The twinned tales—pictorial and textual—are expertly juxtaposed. Images appear on almost every double page, and the conversational text, like the pictures, is encyclopedic and pleasurably dizzying in its detail. We benefit from Kirshenblatt's curiosity, when, at the price of a failed year of school, he spent his days roaming the town, studying how every artisan, merchant, and institution of his world worked. Graphic side-bars also punctuate the narrative; hand-drawn and labeled diagrams, they explain what Mayer learned of local technologies: how to make a shoe or a tin-whistle, the cross-section of an oven, how to bind a book. The combination of pictures, text, diagrams—all cheerfully verbose—ensures wide access for both a scholarly and a popular audience. The only comparable book I know is Toby Knobel Fluek's visual narrative Memories of My Life in a Polish Village, 1930–1949 (New York: Alfred A. Knopf, 1990), a slim volume where pictures are the main event and whose range, though chronologically longer, is nevertheless a narrower focus than Mayer July's encyclopedic ethno-memory.

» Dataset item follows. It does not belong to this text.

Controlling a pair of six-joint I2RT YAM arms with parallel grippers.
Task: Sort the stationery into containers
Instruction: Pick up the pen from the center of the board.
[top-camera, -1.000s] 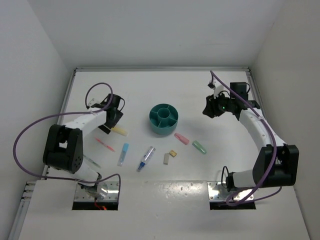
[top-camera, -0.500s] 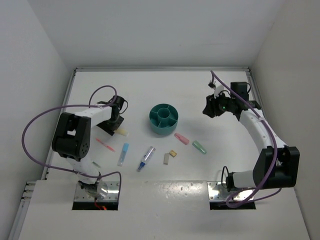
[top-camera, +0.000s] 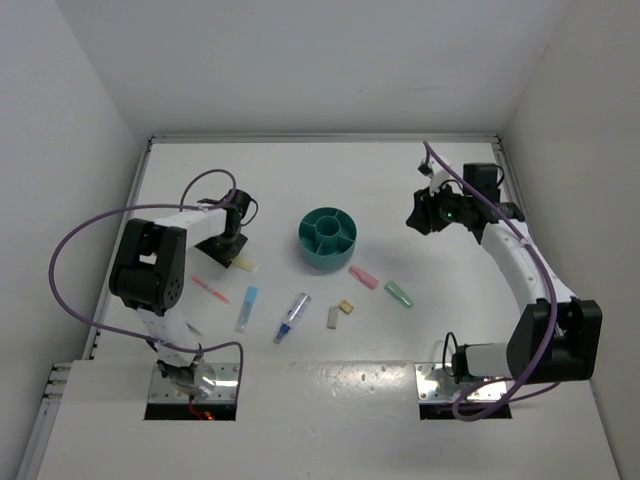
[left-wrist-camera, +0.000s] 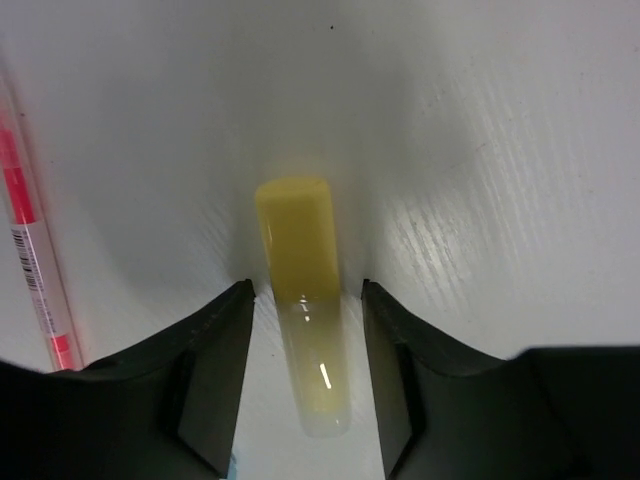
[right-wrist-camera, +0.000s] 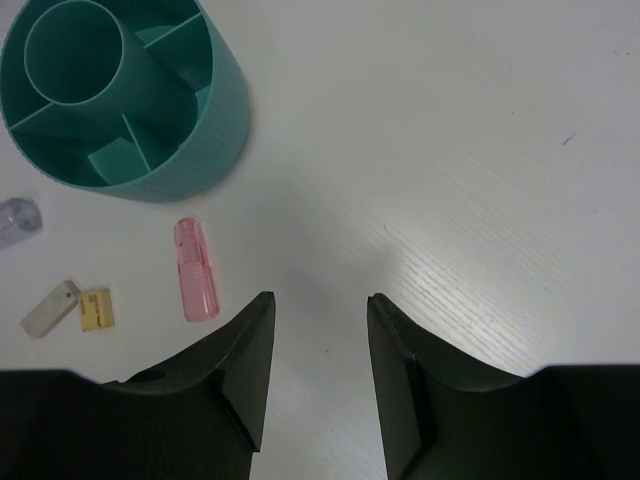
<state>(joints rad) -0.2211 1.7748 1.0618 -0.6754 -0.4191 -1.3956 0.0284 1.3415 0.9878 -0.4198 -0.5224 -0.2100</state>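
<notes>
My left end effector is partly open astride the yellow marker, which lies on the desk, not yet gripped. My right end effector is partly open and empty, hanging near the teal organiser.

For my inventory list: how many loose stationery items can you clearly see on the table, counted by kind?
Markers: 4 (yellow marker, light-blue marker, pink marker, green marker)
Pens: 2 (thin pink pen, clear-blue pen)
Erasers: 2 (grey eraser, tan eraser)
Total: 8
</notes>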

The Eastern European shtetl [small town], embodied here by the town of Apt, is a familiar topos of Jewish history and culture, though it is more often represented in print than in pictorial form. From the Yiddish stories of Sholem Aleichem, to pictures by Chagall, and the theatrical fantasy of Broadway's Fiddler on the Roof (1964), shtetl life has been homogenized in popular imagination as an unchanging folk culture—quaint and pious, resourceful and wise. In fact, by the first half of the 20th century, shtetl society was giving way to the pressures and temptations of modernity,1 and, even as they set the terms of the genre, many classics of Yiddish literature cast a critical eye on its types and traditions. The result has been a contradictory cultural legacy. The idealistic hope of Jews who emigrated to America was permeated with anxiety and guilt about their abandonment of family, community, and habits of the past. And, as if to justify those departures, North American Jewish children were often told, especially after the Shoah, that, despite the pleasures of shtetl community, Jewish life in Eastern Europe was one long bout of poverty and pogrom. From its earliest history, then, shtetl representation has served as a major vehicle of both nostalgia...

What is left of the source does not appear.